UNITED STATES
SECURITIES AND EXCHANGE COMMISSION
Washington, DC 20549
FORM 8-K
Current Report Pursuant to Section 13 or 15(d)
of the Securities Exchange Act of 1934
Date of Report (Date of earliest event reported) February 23, 2007
Constellation Brands, Inc.
(Exact name of registrant as specified in its charter)
Delaware | 001-08495 | 16-0716709 | ||
(State or other jurisdiction of incorporation) |
(Commission File Number) | (I.R.S. Employer Identification No.) |
370 Woodcliff Drive, Suite 300, Fairport, New York | 14450 | |
(Address of principal executive offices) | (Zip Code) |
Registrants telephone number, including area code (585) 218-3600
Not applicable
(Former name or former address, if changed since last report)
Check the appropriate box below if the Form 8-K filing is intended to simultaneously satisfy the filing obligation of the registrant under any of the following provisions (see General Instruction A.2. below):
¨ | Written communications pursuant to Rule 425 under the Securities Act (17 CFR 230.425) |
¨ | Soliciting material pursuant to Rule 14a-12 under the Exchange Act (17 CFR 240.14a-12) |
¨ | Pre-commencement communications pursuant to Rule 14d-2(b) under the Exchange Act (17 CFR 240.14d-2(b)) |
¨ | Pre-commencement communications pursuant to Rule 13e-4(c) under the Exchange Act (17 CFR 240.13e-4(c)) |
Item 1.01. | Entry into a Material Definitive Agreement |
On February 23, 2007, Constellation Brands, Inc., a Delaware corporation (the Company or Constellation), certain of Constellations subsidiaries as guarantors and JPMorgan Chase Bank, N.A., in its capacity as administrative agent (the Administrative Agent), entered into a first amendment (the Amendment) to the $3.5 billion Credit Agreement dated as of June 5, 2006 (the 2006 Credit Agreement) entered into among Constellation, as Borrower, the subsidiary guarantors party thereto, JPMorgan Chase Bank, N.A., as Administrative Agent, and the financial institutions party thereto from time to time as lenders. The Company described the material terms of the 2006 Credit Agreement and related matters in Item 1.01 of its Current Report on Form 8-K filed on June 9, 2006, and incorporates that description herein by this reference, appropriately modified as set forth below.

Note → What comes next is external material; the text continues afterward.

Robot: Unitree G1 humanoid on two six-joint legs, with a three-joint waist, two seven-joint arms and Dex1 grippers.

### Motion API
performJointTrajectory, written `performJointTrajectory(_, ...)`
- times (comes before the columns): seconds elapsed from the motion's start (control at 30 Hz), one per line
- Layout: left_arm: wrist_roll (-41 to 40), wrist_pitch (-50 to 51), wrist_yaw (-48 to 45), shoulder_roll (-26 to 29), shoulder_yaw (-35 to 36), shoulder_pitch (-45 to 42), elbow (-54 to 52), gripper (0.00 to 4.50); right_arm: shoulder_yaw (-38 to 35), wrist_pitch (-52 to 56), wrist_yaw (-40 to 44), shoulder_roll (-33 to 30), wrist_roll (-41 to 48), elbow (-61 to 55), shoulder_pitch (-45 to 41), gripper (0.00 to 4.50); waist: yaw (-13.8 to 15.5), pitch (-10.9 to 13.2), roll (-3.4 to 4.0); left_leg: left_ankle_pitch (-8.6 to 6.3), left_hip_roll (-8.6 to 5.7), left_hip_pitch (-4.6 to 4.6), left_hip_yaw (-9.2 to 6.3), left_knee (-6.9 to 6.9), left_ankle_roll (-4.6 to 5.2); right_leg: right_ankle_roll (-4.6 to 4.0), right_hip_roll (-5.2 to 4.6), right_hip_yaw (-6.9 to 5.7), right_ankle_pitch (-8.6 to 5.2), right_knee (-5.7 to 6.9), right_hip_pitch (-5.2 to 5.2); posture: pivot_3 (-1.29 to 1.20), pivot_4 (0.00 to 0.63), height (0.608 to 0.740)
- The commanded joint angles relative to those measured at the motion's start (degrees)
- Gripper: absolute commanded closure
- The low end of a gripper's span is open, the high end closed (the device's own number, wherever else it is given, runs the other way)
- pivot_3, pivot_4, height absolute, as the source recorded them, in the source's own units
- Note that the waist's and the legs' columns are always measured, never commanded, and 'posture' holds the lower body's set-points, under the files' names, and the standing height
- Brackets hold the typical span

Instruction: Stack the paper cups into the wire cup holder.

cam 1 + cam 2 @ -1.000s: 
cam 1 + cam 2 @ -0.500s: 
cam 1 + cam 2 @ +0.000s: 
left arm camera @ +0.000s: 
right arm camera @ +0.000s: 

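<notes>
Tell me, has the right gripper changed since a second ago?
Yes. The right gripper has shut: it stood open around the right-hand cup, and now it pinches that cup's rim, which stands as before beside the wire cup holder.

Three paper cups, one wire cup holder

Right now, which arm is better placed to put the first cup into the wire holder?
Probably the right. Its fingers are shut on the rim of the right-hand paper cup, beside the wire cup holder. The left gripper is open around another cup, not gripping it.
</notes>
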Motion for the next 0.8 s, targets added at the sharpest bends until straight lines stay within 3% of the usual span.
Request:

Pursuant to the Amendment, the total revolving loan commitment under the 2006 Credit Agreement has been increased from $500,000,000 to $900,000,000, which increases the total loans and commitments under the 2006 Credit Agreement from $3.5 billion to $3.9 billion. In addition, the Amendment modifies certain other terms and definitions in the 2006 Credit Agreement. These include, among other things, the following:
| The definition of Net Available Proceeds and the limitation on the incurrence of senior unsecured indebtedness has been amended to remove specified limitations on the application of proceeds from the incurrence of such senior unsecured indebtedness. |
| The definition of Operating Cash Flow has been amended to clarify that the income of certain joint venture entities will be included in the Operating Cash Flow of Constellation and its consolidated subsidiaries. A new definition for Non-Qualifying Joint Venture Entity has been added to the 2006 Credit Agreement as part of the amendment. |
| The restriction on the payment of dividends or other distributions or payments in cash on account of, among other things, the purchase, redemption, retirement, acquisition, termination or cancellation of the shares of capital stock of Constellation or any of its subsidiaries (a Restricted Payment) has been amended to provide that the aggregate amount of Restricted Payments from and after March 1, 2007 may not exceed the sum of (x) $500,000,000; (y) an amount equal to 50% of consolidated net income of Constellation and its consolidated subsidiaries for the period beginning March 1, 2007 through the then most recently ended fiscal quarter of Constellation; and (z) the aggregate amount of cash proceeds of equity issuances received by Constellation and its subsidiaries after March 1, 2007. |
| With respect to the financial covenants in the 2006 Credit Agreement, (i) the periodic step-down for the required maximum debt ratio has been deleted and the required maximum debt ratio has been amended to be 5.50 to 1.0; (ii) the interest coverage ratio has been amended to be 2.50 to 1.0; and (iii) the senior debt ratio and the fixed charges ratio have been deleted. |
Certain of the lenders, the Administrative Agent and certain other parties under the 2006 Credit Agreement, as amended, were lenders, agents and parties under Constellations prior credit agreement, and certain of such lenders, the Administrative Agent and other parties under the 2006 Credit Agreement, as amended, and their respective affiliates, have performed, and may in the future perform, various commercial banking, investment banking and other financial advisory services for Constellation and its subsidiaries for which they have received, and will receive, customary fees and expenses.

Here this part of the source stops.